WHAT THE TASK REQUIRES
The whole listing that follows, pictures excepted, should be printed again exactly as given.

INFORMATION SUPPLIED
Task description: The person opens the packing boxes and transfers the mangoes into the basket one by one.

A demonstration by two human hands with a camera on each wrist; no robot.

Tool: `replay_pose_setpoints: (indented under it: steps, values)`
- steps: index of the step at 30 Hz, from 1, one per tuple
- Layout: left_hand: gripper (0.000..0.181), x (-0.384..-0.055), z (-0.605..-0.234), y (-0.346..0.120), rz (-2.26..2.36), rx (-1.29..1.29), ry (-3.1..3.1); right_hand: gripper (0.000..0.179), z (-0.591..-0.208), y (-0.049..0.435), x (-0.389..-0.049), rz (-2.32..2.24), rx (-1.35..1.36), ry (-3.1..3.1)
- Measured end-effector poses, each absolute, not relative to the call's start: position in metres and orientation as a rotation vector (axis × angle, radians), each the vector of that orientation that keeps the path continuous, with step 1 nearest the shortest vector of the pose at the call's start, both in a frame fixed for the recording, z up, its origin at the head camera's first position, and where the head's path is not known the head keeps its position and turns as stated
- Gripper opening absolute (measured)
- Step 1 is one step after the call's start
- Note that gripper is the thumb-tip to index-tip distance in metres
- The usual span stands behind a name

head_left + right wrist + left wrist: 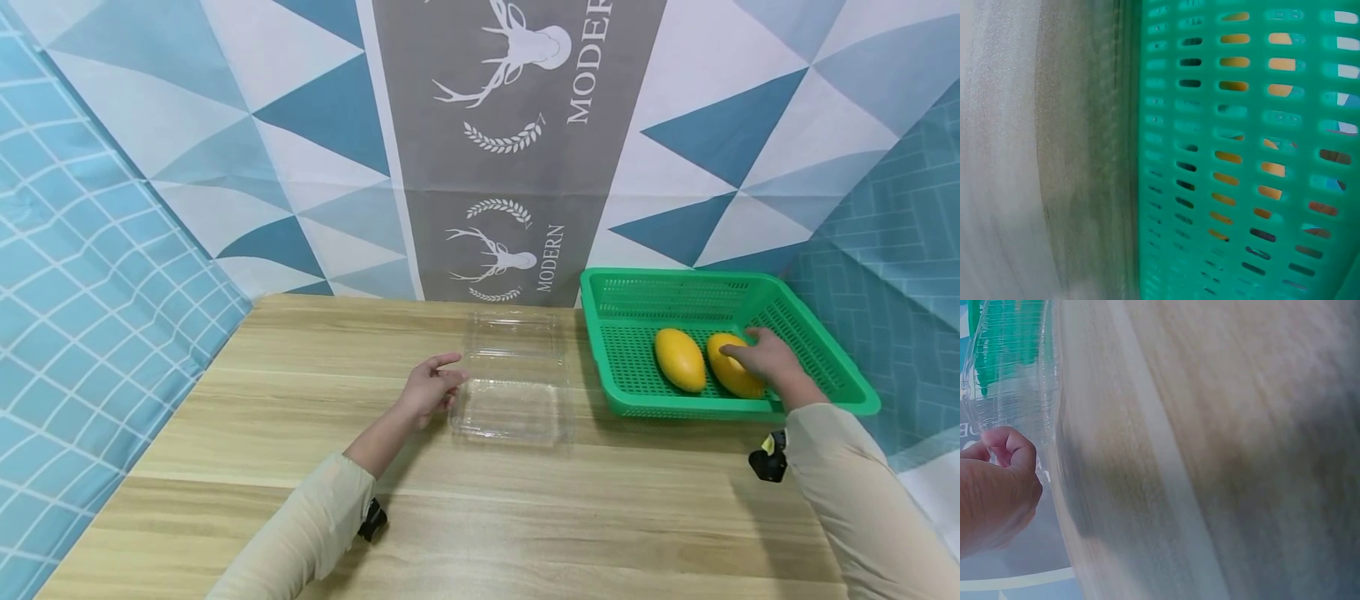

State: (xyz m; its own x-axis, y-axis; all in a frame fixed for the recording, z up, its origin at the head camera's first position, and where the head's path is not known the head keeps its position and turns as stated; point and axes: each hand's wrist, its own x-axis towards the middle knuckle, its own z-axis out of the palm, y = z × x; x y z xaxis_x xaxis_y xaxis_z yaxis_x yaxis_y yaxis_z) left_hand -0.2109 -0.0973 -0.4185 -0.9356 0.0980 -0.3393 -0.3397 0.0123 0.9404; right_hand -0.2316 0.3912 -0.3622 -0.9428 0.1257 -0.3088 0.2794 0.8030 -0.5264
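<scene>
A clear plastic clamshell box (pixel 510 408) lies with its lid folded back on the wooden table. At its left side, my left hand (pixel 429 390) holds the rim with bent fingers; the left wrist view shows the curled index finger against the clear wall (pixel 1016 403). Two yellow mangoes sit side by side in a green plastic basket (pixel 622 400). My right hand (pixel 772 362) reaches over the basket's near rim and grips the right mango (pixel 731 375), partly covering it. The left mango (pixel 680 360) is untouched. In the right wrist view, the slotted basket wall (pixel 1250 125) hides most of the hand.
Wood-grain table (pixel 480 517) stretches in front of both arms. Behind it hangs a patterned cloth (pixel 502 167) with deer heads and triangles. Blue cloths stand at the left (pixel 90 275) and right sides. The basket's raised rim lies beneath the right wrist.
</scene>
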Motion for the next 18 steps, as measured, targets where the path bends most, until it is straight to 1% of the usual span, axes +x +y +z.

SOLUTION FOR THIS TASK
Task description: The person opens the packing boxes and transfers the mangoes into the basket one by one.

A demonstration by two human hands with a camera on each wrist; no robot.

Tool: `replay_pose_setpoints: (indented under it: steps, values)`
- steps: index of the step at 30 Hz, from 1, one per tuple
- Layout: left_hand: gripper (0.000..0.181), x (-0.384..-0.055), z (-0.605..-0.234), y (-0.346..0.120), rz (-2.26..2.36), rx (-1.29..1.29), ry (-3.1..3.1); right_hand: gripper (0.000..0.179), z (-0.591..-0.208), y (-0.049..0.435), x (-0.389..-0.049), rz (-2.32..2.24), rx (-1.35..1.36), ry (-3.1..3.1)
- Measured end-effector poses, each absolute, not relative to the call's start: position in metres and orientation as a rotation vector (axis × angle, radians), each the vector of that orientation that keeps the path continuous, with step 1 nearest the shortest vector of the pose at the call's start, both in a frame fixed for the recording, z up, its origin at the head camera's first position, and where the head's path is not known the head keeps its position and turns as stated
- Gripper opening absolute (measured)
- Step 1 is one step after the call's start
- Note that gripper is the thumb-tip to index-tip distance in metres
- The usual span stands behind a name

head_left + right wrist + left wrist: 

State: (xyz m; its own x-axis, y-axis; all in a frame fixed for the recording, z up, its origin at the head camera's first position, and where the head's path is not known the head keeps its position and turns as stated; point and axes: each hand's wrist, its own x-axis towards the middle knuckle, its own z-axis out of the palm, y = z × x; x y z xaxis_x xaxis_y xaxis_z yaxis_x yaxis_y yaxis_z) left_hand -0.2109 -0.0973 -0.4185 -0.9356 0.0980 -0.3393 -0.3397 0.0123 0.9404; right_hand -0.2316 0.3912 -0.3622 -0.9428 0.1257 -0.3088 0.2794 0.8030 -0.5264
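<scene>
A clear plastic clamshell box (pixel 510 408) lies with its lid folded back on the wooden table. At its left side, my left hand (pixel 429 390) holds the rim with bent fingers; the left wrist view shows the curled index finger against the clear wall (pixel 1016 403). Two yellow mangoes sit side by side in a green plastic basket (pixel 622 400). My right hand (pixel 772 362) reaches over the basket's near rim and grips the right mango (pixel 731 375), partly covering it. The left mango (pixel 680 360) is untouched. In the right wrist view, the slotted basket wall (pixel 1250 125) hides most of the hand.
Wood-grain table (pixel 480 517) stretches in front of both arms. Behind it hangs a patterned cloth (pixel 502 167) with deer heads and triangles. Blue cloths stand at the left (pixel 90 275) and right sides. The basket's raised rim lies beneath the right wrist.
</scene>
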Motion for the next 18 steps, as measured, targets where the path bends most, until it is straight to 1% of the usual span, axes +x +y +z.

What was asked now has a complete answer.